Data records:

##############################

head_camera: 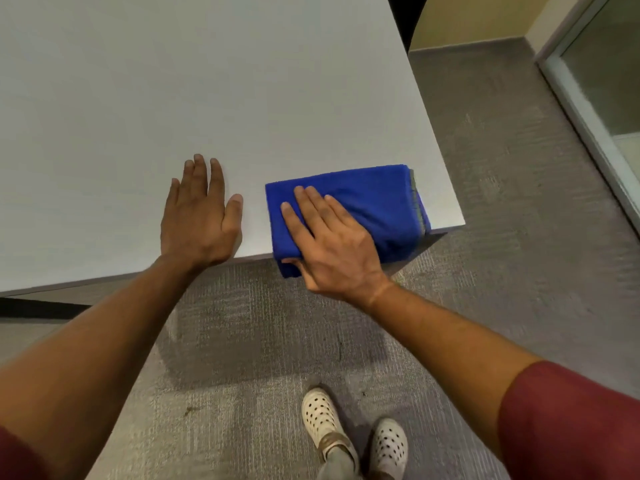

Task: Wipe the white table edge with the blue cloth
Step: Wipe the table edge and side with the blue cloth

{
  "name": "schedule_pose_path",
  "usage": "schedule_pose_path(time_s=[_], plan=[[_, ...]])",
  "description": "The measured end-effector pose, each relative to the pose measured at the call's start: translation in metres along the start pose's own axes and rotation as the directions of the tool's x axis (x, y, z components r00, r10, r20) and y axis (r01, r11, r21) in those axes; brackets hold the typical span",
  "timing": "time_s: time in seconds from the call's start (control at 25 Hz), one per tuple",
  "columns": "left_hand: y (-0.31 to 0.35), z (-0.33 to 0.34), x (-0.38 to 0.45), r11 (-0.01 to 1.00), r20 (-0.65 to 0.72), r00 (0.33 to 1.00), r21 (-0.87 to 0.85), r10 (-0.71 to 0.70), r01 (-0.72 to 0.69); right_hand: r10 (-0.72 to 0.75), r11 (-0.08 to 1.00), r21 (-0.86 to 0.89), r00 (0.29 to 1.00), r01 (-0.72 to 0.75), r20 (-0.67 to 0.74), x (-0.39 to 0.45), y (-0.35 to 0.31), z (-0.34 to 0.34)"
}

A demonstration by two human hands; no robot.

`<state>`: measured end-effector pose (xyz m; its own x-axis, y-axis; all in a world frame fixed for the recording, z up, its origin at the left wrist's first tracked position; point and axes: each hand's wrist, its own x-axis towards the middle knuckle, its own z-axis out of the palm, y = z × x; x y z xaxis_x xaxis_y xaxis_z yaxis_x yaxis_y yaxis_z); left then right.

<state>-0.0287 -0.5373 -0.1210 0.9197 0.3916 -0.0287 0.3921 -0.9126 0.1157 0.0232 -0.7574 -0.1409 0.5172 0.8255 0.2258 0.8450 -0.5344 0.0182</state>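
A folded blue cloth (374,199) lies over the near edge of the white table (207,98), close to the table's right corner, and hangs a little below the edge. My right hand (332,244) presses on the cloth with the fingers spread on top and the thumb wrapped under the edge, gripping it. To the left of the cloth, my left hand (201,216) rests flat on the tabletop near the edge, fingers apart, holding nothing.
Grey carpet (502,271) covers the floor in front and to the right of the table. My feet in white perforated shoes (322,417) stand below. A glass door with a pale frame (588,109) is at the far right.
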Motion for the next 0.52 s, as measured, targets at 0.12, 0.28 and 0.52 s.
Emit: schedule_pose_path(time_s=[0.12, 0.28, 0.52], plan=[[-0.004, -0.001, 0.0, 1.0, 0.01, 1.0, -0.008, 0.018, -0.018, -0.04, 0.999, 0.003, 0.999, 0.04, 0.0, -0.006, 0.017, -0.004], [-0.003, -0.002, -0.002, 1.0, 0.013, 1.0, -0.002, 0.022, -0.022, -0.032, 0.998, -0.047, 0.999, 0.033, 0.013, -0.038, 0.07, -0.012], [0.003, -0.004, -0.001, 1.0, 0.014, 1.0, 0.004, 0.004, -0.004, 0.042, 0.995, -0.093, 0.998, -0.038, 0.038, -0.071, 0.128, -0.017]])
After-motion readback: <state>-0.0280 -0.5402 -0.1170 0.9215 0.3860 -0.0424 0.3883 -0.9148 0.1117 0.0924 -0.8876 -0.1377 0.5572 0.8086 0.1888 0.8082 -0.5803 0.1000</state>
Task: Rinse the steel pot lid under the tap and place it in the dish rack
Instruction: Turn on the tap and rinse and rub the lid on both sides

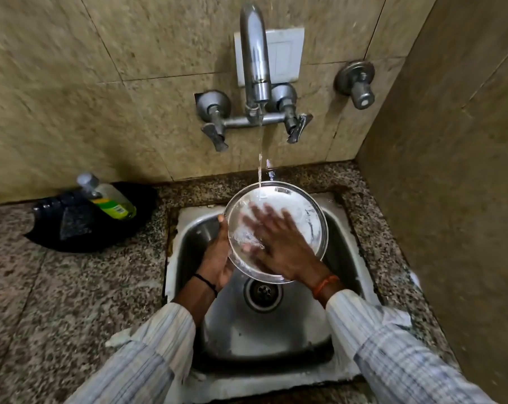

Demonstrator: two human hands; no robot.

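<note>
Two bare hands work over a small steel sink set into a speckled granite counter. The steel pot lid is held above the basin, just far of the drain, tilted with its hollow face toward the camera. Its far rim sits directly under the stream of water falling from the wall tap; water strikes the upper part of the lid and spreads across it.

Left hand: closed around the lid's left edge, fingers behind the lid and the thumb tip showing at the rim, supporting its weight. A dark thread band circles that wrist.

Right hand: fingers spread and flat against the wet inner face of the lid, not gripping anything. The fingers are motion-blurred. An orange thread band sits at this wrist. Both forearms wear striped sleeves.

Left of the sink, well apart from the lid, a black dish rests on the counter against the tiled wall, holding a bottle of green liquid laid at a tilt and a dark scrub pad. A separate valve knob is mounted on the wall right of the tap.
</note>
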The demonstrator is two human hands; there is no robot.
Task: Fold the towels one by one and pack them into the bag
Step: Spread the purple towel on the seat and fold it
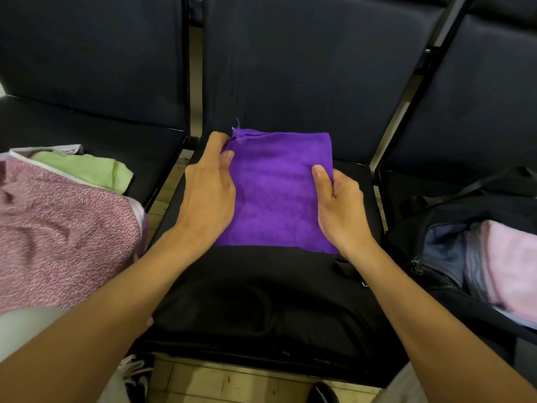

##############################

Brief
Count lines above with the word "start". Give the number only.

Exercise answer
2